First can I use a 160GB Hard Drive on an ECS K7S5A and use it as one whole hard drive? I don't want to have to split the drive up due to capacity limitations. Also if I had Windows XP Pro set on Primary master and I connected the 10GB hard drive with Windows Me on the primary slave, would the PC boot into Windows XP Pro, give me a choice of OS's to use or not start at all.

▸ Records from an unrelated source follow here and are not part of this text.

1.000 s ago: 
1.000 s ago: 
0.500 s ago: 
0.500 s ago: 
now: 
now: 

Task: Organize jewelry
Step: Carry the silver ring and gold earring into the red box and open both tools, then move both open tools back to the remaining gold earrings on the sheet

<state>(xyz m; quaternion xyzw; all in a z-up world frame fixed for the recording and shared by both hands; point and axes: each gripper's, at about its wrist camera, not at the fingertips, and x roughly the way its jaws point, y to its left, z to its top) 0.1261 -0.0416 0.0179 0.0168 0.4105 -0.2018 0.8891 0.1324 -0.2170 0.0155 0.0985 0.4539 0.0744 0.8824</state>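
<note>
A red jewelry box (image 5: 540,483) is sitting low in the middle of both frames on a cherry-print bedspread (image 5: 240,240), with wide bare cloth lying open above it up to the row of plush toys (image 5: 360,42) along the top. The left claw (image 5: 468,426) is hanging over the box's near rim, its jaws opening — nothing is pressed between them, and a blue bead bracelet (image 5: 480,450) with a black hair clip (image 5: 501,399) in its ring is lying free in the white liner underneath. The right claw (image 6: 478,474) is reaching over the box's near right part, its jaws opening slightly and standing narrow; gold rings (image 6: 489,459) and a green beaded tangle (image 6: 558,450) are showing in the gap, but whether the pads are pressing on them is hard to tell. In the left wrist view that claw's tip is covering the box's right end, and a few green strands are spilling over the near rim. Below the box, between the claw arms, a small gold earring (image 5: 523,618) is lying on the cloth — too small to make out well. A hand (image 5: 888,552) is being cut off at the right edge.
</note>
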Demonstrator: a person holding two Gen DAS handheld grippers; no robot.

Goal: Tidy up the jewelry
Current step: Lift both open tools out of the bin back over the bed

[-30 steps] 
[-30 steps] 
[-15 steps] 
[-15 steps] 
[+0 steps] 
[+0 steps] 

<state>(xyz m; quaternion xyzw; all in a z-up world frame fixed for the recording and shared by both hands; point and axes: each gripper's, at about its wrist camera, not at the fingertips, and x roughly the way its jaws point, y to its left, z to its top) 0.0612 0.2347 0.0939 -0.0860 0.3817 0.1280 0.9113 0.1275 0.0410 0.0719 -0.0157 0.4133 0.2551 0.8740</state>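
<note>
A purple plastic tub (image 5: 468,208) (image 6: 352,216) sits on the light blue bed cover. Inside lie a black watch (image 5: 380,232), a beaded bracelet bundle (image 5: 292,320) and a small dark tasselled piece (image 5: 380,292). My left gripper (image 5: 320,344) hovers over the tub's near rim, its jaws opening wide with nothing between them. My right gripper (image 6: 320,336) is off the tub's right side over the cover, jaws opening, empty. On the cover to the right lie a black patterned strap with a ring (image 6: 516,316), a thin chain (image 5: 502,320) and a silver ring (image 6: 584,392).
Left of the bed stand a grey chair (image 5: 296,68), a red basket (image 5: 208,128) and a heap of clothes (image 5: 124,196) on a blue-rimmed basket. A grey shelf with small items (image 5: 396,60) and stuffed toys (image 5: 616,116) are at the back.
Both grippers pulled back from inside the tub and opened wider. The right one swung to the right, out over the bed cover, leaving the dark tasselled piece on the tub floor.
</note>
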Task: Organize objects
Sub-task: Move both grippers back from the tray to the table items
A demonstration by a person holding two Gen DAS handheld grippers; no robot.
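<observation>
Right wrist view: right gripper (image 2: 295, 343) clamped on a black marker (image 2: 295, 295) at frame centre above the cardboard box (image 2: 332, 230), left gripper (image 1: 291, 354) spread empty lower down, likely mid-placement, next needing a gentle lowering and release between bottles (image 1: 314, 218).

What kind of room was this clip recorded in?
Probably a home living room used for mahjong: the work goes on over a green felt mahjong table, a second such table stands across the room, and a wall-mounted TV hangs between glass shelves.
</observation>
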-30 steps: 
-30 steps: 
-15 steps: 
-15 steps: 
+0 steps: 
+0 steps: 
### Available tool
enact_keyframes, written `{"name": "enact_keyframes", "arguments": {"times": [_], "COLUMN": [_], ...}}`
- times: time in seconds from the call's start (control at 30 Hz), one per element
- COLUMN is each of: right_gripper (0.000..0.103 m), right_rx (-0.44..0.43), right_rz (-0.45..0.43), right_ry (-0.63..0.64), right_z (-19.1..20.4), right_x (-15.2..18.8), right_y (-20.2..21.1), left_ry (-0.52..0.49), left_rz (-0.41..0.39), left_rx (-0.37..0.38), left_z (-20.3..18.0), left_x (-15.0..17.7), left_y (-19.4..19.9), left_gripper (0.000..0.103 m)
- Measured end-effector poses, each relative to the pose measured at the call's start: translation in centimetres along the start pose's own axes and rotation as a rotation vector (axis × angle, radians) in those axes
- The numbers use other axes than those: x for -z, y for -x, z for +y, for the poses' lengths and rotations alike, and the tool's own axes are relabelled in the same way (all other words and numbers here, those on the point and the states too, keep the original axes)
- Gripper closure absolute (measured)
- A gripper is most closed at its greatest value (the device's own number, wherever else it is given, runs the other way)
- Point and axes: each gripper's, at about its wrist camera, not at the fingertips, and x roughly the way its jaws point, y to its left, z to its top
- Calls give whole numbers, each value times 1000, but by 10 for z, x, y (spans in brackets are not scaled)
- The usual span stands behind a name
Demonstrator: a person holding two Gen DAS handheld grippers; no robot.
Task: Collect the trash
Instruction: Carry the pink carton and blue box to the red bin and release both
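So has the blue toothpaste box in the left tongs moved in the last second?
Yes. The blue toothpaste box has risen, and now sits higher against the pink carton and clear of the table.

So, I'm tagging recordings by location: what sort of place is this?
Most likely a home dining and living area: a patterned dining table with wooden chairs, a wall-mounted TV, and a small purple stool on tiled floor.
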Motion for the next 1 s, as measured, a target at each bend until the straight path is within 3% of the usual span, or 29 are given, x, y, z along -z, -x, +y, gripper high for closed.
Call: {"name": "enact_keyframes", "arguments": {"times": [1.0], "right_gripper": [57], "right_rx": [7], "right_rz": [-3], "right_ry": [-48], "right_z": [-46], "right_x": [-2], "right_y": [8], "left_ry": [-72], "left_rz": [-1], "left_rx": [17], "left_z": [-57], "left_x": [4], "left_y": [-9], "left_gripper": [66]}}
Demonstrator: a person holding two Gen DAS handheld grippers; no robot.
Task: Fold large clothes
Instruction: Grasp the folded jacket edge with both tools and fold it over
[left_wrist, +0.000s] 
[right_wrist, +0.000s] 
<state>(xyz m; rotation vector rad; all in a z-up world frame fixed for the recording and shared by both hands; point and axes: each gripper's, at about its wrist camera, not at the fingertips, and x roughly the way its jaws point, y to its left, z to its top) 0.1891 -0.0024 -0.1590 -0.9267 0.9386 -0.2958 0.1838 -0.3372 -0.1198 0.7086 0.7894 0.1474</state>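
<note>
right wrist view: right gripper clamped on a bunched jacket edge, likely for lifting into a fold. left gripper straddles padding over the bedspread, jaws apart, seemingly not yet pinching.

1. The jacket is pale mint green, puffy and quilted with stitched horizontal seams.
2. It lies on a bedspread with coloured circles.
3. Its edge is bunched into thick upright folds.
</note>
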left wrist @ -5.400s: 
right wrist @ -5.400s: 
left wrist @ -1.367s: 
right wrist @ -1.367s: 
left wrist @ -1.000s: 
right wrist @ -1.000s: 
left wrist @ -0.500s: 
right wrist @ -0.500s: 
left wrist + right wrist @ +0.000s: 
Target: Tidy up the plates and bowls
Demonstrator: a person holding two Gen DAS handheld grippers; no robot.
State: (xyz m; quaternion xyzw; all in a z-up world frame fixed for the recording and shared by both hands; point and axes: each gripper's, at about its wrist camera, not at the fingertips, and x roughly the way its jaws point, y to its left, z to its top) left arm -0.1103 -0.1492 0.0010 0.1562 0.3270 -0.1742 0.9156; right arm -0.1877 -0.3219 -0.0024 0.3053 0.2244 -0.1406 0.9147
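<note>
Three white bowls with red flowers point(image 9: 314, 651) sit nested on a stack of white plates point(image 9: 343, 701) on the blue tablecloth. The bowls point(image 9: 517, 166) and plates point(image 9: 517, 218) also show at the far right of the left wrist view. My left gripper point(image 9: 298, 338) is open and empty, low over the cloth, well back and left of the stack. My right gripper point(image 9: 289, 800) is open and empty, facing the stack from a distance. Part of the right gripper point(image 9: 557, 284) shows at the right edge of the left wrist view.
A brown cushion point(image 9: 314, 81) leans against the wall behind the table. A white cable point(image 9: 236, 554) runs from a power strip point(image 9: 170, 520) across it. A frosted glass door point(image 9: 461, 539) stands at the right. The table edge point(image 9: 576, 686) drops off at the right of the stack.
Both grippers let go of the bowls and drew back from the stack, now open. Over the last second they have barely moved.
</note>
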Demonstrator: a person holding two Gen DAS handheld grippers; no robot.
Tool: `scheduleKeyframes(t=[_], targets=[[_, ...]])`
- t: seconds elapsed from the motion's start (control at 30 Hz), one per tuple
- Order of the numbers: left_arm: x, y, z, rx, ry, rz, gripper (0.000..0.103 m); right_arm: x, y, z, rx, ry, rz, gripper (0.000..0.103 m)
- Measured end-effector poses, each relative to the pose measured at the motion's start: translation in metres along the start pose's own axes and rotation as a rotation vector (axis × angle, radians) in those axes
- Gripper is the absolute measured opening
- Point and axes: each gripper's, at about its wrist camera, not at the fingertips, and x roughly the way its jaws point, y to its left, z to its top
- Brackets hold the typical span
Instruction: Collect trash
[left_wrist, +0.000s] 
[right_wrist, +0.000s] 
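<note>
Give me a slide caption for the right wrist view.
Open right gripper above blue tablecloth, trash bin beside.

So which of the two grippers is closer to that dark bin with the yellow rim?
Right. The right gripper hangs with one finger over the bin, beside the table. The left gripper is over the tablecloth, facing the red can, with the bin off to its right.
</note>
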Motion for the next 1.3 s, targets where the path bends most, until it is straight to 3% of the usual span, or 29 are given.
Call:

Is it feasible to keep my 10GB w/Me drive connected on primary slave, boot into Windows XP Pro on the new drive, and then just copy files from the primary slave to my new hard drive? Some files are bigger than 700MB and I really dont want to have to keep feeding in CDs or spend money to lease a backup drive to transfer the files over. If so what steps will I need to undergo?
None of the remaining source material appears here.